▶ _What you need to do_: Of the entries below, return only those lines from the line with "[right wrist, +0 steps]" to the line with "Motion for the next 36", exactly, both included.

▶ _Input_:
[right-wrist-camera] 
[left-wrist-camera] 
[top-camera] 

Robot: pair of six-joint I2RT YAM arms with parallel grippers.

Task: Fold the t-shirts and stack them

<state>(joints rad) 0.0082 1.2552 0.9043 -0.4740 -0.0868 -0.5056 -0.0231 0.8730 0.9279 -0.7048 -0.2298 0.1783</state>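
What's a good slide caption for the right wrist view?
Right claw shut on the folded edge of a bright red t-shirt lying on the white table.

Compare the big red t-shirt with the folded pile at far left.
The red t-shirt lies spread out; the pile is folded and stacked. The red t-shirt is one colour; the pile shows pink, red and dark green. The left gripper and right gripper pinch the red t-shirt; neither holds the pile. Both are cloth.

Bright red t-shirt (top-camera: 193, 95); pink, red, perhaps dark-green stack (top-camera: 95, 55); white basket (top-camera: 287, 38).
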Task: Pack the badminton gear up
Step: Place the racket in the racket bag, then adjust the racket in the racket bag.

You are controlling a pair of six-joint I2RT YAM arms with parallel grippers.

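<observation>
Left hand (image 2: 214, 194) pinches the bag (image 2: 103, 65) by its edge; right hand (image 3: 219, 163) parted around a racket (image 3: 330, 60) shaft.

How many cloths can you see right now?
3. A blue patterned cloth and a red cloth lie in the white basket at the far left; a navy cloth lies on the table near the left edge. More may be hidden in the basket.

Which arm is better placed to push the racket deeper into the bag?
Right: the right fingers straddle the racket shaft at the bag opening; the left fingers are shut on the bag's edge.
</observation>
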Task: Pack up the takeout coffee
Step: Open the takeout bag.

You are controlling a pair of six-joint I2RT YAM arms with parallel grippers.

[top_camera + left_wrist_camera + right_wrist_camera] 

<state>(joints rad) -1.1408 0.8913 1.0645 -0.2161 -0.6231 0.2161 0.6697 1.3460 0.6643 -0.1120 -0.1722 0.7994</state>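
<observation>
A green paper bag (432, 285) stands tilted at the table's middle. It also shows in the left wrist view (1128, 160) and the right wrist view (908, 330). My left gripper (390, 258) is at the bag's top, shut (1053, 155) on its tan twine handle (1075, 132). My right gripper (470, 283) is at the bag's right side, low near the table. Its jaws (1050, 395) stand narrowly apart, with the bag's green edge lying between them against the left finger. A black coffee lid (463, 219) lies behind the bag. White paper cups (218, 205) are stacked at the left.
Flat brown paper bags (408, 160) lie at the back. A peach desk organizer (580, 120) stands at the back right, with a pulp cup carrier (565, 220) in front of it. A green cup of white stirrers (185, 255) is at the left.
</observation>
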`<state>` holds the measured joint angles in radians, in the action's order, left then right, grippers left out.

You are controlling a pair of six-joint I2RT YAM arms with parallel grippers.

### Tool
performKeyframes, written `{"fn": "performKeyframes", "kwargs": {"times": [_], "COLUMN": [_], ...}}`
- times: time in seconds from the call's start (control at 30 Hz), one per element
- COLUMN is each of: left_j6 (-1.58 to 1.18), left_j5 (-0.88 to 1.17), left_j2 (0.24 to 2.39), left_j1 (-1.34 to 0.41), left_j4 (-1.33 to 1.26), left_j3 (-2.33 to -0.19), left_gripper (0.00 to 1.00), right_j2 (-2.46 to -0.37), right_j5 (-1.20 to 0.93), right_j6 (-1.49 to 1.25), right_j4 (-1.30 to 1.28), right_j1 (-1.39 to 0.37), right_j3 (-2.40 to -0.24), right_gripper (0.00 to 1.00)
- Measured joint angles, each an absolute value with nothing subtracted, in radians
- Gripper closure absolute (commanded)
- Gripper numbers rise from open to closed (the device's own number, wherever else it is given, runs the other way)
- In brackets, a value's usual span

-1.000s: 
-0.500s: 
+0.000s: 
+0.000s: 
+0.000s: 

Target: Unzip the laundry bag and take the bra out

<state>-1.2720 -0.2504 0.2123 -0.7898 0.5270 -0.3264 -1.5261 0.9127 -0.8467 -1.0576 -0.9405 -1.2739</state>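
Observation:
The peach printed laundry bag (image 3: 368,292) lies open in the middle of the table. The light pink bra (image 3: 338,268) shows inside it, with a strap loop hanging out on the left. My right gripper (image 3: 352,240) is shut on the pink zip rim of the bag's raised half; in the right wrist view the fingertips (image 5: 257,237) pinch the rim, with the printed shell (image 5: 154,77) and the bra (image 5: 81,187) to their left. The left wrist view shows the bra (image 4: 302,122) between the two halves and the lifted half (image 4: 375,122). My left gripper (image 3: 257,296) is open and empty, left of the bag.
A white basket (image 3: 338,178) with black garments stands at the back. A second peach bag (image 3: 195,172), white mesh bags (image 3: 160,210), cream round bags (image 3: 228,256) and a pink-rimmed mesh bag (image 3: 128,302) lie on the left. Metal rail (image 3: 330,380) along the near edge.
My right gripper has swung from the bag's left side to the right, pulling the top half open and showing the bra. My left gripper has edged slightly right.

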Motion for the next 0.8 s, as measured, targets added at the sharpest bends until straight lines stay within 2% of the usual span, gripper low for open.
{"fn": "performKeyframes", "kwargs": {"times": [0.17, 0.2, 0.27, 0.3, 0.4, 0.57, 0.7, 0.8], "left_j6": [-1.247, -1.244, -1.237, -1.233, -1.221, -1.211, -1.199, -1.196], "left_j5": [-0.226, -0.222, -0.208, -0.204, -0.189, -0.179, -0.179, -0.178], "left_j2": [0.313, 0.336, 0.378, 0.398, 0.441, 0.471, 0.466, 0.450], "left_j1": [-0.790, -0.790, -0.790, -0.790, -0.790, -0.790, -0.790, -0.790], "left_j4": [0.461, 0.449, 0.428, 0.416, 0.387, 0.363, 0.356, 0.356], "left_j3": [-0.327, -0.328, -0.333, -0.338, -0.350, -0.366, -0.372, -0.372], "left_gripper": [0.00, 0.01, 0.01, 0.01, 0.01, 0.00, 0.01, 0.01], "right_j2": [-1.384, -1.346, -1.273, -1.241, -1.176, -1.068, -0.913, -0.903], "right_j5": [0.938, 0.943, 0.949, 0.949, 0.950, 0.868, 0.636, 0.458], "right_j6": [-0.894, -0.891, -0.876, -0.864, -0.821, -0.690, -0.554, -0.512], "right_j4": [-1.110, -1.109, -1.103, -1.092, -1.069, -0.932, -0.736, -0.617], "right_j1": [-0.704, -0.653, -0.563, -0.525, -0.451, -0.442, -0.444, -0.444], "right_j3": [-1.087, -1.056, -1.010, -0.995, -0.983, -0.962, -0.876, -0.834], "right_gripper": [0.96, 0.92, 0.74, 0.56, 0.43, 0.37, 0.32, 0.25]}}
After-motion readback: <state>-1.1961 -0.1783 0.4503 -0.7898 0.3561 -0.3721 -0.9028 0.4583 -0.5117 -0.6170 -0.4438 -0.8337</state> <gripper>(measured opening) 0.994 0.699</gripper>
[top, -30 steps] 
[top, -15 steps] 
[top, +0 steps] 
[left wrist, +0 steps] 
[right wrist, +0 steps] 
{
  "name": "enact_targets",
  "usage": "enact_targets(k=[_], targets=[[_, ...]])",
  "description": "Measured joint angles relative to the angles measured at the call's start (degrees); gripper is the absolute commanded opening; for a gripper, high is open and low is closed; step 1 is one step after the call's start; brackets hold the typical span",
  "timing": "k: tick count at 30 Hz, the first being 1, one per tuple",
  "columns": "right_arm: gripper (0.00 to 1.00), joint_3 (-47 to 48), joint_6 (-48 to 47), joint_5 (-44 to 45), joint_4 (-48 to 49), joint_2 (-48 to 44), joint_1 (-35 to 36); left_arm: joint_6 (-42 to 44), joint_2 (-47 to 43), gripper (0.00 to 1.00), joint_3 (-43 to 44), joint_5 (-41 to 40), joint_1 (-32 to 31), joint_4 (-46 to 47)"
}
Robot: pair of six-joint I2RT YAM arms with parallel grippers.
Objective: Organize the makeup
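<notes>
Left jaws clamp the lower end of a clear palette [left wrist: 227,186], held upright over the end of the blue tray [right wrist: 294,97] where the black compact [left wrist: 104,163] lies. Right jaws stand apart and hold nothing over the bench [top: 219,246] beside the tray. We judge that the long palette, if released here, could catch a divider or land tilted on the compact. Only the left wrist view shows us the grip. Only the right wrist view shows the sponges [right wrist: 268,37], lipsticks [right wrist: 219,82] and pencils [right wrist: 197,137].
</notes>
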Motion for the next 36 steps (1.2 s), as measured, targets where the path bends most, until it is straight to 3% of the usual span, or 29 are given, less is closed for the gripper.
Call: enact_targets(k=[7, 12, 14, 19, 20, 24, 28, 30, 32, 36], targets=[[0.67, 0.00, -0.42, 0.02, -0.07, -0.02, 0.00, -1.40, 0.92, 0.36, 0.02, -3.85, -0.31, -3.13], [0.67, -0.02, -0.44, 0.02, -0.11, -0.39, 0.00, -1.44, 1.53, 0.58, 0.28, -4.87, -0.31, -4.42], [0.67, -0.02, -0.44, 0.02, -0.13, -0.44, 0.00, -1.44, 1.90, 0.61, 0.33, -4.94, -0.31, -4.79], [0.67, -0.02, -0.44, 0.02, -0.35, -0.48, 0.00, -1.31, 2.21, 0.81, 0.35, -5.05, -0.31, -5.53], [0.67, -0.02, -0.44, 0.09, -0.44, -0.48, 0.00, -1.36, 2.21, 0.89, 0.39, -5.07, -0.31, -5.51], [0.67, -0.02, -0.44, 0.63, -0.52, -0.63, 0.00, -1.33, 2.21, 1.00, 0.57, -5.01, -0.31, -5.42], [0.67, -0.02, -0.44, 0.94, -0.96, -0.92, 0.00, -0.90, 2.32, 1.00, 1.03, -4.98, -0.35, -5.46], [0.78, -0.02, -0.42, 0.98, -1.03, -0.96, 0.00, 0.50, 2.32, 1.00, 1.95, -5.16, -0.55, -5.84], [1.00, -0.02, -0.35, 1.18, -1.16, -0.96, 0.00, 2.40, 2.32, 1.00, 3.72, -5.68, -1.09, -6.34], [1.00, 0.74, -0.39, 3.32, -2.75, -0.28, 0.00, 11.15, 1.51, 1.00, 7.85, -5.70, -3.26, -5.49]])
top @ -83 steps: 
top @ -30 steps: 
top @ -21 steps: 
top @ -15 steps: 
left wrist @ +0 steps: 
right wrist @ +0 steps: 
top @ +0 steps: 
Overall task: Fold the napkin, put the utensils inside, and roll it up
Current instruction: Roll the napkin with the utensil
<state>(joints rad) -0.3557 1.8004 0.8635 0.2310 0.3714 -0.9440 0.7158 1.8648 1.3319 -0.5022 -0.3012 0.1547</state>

▶ _Solution_:
[right wrist, +0 steps] 
{
  "name": "enact_targets",
  "usage": "enact_targets(k=[_], targets=[[_, ...]])",
  "description": "Measured joint angles relative to the angles measured at the call's start (degrees); gripper is the absolute commanded opening; for a gripper, high is open and low is closed; step 1 is one step after the call's start; brackets hold the typical span",
  "timing": "k: tick count at 30 Hz, the first being 1, one per tuple",
  "columns": "right_arm: gripper (0.00 to 1.00), joint_3 (-47 to 48), joint_6 (-48 to 47), joint_5 (-44 to 45), joint_4 (-48 to 49), joint_2 (-48 to 44), joint_1 (-35 to 36); left_arm: joint_6 (-42 to 44), joint_2 (-47 to 43), gripper (0.00 to 1.00), joint_3 (-43 to 44), joint_5 (-41 to 40), joint_1 (-32 to 31), joint_4 (-46 to 47)"
}
Robot: pair of six-joint I2RT YAM arms with parallel grippers.
Objective: Organize the makeup
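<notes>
Left jaws clamp the lower end of a clear palette [left wrist: 227,186], held upright over the end of the blue tray [right wrist: 294,97] where the black compact [left wrist: 104,163] lies. Right jaws stand apart and hold nothing over the bench [top: 219,246] beside the tray. We judge that the long palette, if released here, could catch a divider or land tilted on the compact. Only the left wrist view shows us the grip. Only the right wrist view shows the sponges [right wrist: 268,37], lipsticks [right wrist: 219,82] and pencils [right wrist: 197,137].
</notes>
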Motion for the next 36 steps (1.2 s), as measured, targets where the path bends most, until it is straight to 3% of the usual span, or 29 are given, less is closed for the gripper.

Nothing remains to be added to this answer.